**Stored data:**
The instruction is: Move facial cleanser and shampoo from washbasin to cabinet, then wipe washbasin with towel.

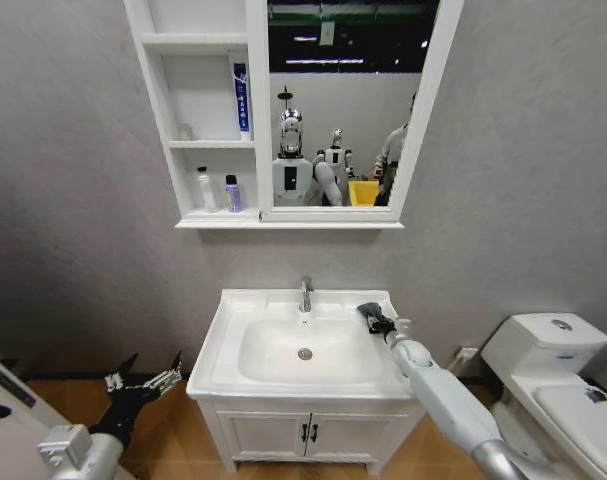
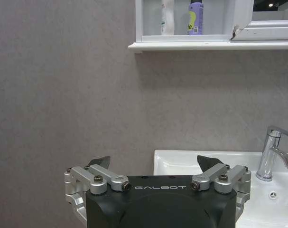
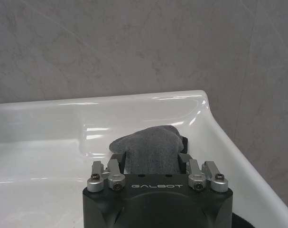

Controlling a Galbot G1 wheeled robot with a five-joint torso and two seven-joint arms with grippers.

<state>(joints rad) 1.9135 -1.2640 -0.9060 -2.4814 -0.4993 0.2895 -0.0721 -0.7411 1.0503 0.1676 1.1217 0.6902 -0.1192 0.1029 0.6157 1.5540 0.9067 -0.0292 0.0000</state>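
— How was the light?
— Even and soft, from overhead. The mirror (image 1: 343, 100) reflected ceiling strip lamps against a dark room. The washbasin (image 1: 233, 375) carried pale glare streaks along its back rim, and the cabinet (image 1: 193, 120) threw a soft shadow on the wall below.
— Sharpness?
— The head view bowed straight lines outward near its edges. The wrist views were crisp, though the tap (image 2: 272, 154) shone brightly.

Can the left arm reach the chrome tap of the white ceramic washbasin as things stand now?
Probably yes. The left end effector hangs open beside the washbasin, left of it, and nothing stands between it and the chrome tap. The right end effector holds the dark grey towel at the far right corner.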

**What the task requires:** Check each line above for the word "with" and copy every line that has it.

**Finished task:**
The instruction is: Move facial cleanser and shampoo from washbasin to cabinet, then wipe washbasin with towel.
Controlling a Galbot G1 wheeled robot with a five-joint torso and two seven-joint arms with grippers.

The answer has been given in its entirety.